Wood: When I was a kid I would always run out to the truck and meet my dad when he came in from a fire. I would want to carry something, so he would give me his helmet and I would run around in his yellow fire shirt. He would say, “Get out of that—it's all smoky and sweaty,” but I always liked the smell because it smelled like smoke.
And when my dad left for a fire, my mom and I would walk him out to the end of the driveway and wave to him until we couldn't see his truck anymore.
I remember on one of my birthdays my dad came home in the
water tender and pulled a new bike out of the sleeper cab that he had stopped along the way and got me.
My parents would also bring me back commemorative fire
t-shirts. Companies will sell t-shirts with the fire name and month and year and some custom artwork. I still have some, and now I always bring back shirts for them. It’s a fun tradition and a way to commemorate your time on that fire.
Kelly: What is the relationship of local Native Americans to wildfire?
Wood: Up in the Klamath, California, area, we do a prescribed burn every year on Yurok Indian tribal land. The tribes understand the need for fire and the balance of it. For example, they’ll say, “We need to burn here because we need hazel branches to make our baskets, or we need bear grass and it's used for this purpose, or we need berries for this.”
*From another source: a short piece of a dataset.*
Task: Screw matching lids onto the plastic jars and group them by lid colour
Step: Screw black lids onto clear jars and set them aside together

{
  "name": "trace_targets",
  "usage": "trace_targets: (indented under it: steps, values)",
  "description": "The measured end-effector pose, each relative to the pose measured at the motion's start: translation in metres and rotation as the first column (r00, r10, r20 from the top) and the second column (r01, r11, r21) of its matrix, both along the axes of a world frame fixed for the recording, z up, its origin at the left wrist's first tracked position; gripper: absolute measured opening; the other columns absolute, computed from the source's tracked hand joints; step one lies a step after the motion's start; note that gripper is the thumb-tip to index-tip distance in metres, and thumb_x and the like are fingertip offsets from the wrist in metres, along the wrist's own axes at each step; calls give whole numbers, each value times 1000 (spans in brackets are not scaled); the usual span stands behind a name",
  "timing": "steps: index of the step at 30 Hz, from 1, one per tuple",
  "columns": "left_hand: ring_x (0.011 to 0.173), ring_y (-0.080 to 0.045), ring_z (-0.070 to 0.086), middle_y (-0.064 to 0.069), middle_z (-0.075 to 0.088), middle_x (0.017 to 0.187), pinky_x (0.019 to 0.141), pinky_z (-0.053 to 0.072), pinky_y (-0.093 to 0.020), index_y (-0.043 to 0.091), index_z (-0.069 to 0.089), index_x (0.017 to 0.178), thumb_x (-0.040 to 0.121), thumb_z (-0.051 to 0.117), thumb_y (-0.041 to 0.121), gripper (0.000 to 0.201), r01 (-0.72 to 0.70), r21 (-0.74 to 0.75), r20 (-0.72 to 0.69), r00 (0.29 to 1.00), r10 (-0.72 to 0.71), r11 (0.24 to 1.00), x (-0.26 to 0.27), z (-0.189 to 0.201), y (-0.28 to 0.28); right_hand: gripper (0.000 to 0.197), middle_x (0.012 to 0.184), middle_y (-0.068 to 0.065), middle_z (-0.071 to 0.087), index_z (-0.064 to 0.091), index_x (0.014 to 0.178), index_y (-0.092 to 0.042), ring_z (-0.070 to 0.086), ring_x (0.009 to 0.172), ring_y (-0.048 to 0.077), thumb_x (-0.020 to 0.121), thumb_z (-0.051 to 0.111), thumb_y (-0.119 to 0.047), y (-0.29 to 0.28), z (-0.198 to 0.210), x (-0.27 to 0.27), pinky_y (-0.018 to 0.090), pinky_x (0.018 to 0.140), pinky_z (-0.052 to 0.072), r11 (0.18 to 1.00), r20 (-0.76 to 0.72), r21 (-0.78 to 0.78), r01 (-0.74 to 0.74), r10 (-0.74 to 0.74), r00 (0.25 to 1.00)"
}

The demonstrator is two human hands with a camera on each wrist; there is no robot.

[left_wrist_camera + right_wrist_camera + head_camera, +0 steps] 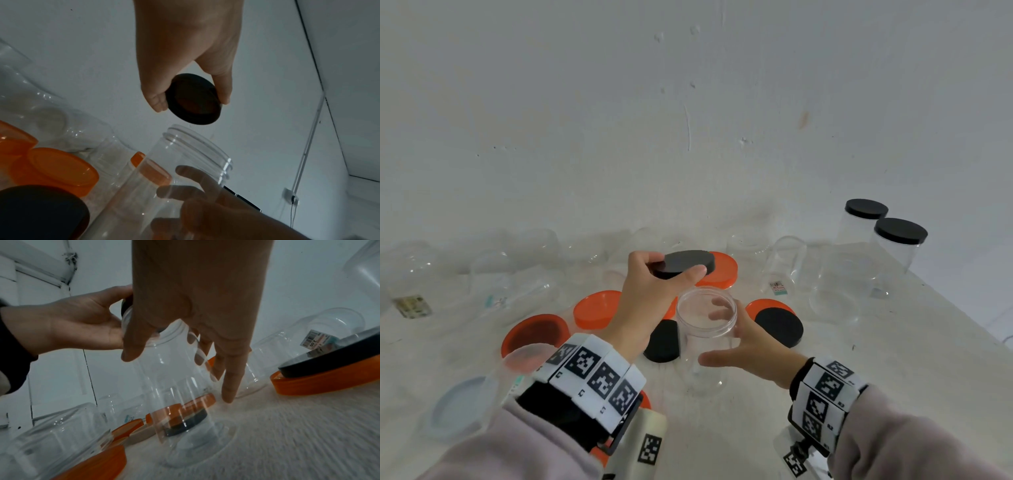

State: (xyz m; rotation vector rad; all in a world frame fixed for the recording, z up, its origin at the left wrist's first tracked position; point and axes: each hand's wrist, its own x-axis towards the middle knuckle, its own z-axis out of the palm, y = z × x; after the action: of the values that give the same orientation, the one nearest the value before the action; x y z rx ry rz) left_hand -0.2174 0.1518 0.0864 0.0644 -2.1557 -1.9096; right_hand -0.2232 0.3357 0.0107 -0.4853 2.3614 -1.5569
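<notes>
My left hand (674, 269) pinches a black lid (688, 262) by its edge and holds it in the air, just above and behind the mouth of an open clear jar (707, 377). In the left wrist view the black lid (193, 99) hangs tilted above the jar's threaded rim (197, 146), not touching it. The jar stands upright on the table. My right hand (714, 334) wraps around its upper wall, thumb in front and fingers behind, showing through the plastic. The right wrist view shows the jar (180, 402) under that hand.
Two jars with black lids (866, 209) (900, 231) stand at the back right near the table edge (962, 308). Orange lids (599, 308) (534, 334) and loose black lids (779, 327) (664, 342) lie around the jar. Several empty clear jars (839, 287) line the back. A pale lid (462, 407) lies front left.
</notes>
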Motion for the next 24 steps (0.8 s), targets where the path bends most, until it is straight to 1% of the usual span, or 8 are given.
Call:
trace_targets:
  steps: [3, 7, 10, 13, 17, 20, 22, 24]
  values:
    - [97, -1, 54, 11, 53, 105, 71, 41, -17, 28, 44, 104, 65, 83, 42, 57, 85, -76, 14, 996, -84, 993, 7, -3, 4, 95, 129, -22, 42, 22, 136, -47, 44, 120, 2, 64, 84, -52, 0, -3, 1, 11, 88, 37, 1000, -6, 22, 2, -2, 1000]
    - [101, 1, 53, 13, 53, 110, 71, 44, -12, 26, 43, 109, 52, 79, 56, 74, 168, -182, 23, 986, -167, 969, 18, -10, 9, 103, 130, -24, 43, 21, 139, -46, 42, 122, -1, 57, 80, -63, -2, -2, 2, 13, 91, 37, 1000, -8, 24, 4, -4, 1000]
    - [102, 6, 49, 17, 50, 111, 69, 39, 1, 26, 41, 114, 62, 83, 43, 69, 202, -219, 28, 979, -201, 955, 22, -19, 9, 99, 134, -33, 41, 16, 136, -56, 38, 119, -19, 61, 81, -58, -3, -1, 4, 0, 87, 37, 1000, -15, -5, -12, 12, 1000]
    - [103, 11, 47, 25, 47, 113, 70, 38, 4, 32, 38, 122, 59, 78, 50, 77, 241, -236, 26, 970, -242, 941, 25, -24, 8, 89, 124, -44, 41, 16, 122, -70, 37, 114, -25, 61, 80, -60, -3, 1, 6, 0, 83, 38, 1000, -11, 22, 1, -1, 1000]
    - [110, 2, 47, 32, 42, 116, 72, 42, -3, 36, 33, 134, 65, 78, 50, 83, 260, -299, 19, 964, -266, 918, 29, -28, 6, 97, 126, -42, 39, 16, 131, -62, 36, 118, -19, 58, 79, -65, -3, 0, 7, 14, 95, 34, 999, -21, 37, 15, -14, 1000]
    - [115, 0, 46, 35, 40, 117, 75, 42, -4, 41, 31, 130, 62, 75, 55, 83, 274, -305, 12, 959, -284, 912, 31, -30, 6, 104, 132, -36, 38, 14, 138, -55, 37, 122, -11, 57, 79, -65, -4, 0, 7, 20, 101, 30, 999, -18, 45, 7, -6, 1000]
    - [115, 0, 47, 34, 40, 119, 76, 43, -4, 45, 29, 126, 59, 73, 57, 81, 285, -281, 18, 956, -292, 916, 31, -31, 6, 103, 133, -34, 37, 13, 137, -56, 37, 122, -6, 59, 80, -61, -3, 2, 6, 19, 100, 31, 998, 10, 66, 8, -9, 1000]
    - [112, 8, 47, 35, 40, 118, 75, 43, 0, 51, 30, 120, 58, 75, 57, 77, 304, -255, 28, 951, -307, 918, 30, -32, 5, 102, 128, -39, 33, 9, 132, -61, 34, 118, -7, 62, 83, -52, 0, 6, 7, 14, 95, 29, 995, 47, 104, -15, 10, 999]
For my senior undergraduate project, I’m studying fire's effects on hazel bush regeneration on the Yurok Reservation. The tribe uses hazel for basketry and they’re having challenges with the bushes not growing well, due to encroaching poison oak, blackberries and conifers.
I recently put together a crew—the first of its kind in the nation—to implement a prescribed burn on specific areas of Yurok land where hazel grows and began a study to measure the effects of fire intensity on hazel regeneration. We monitored the duration of the plants' exposure to fire, the temperature reached, etc. Now we will monitor those burned areas for regrowth to determine the ideal fire intensity needed for the hazel to regrow healthy and straight—important for the Yurok's basket-weaving purposes. The whole point of this burn is for cultural use and hands-on training for participants.
I'm finishing up my bachelor’s in forestry at Humboldt State with an emphasis in wildland fire management and a minor in Native American studies. I hope to go on to a master’s in fire ecology with an emphasis in cultural fire use—how tribes utilize fire. Ideally, I'll be able to see [how] other tribes in the Southwest are utilizing things too. It would be really cool to tie fire and Native American studies together, countrywide.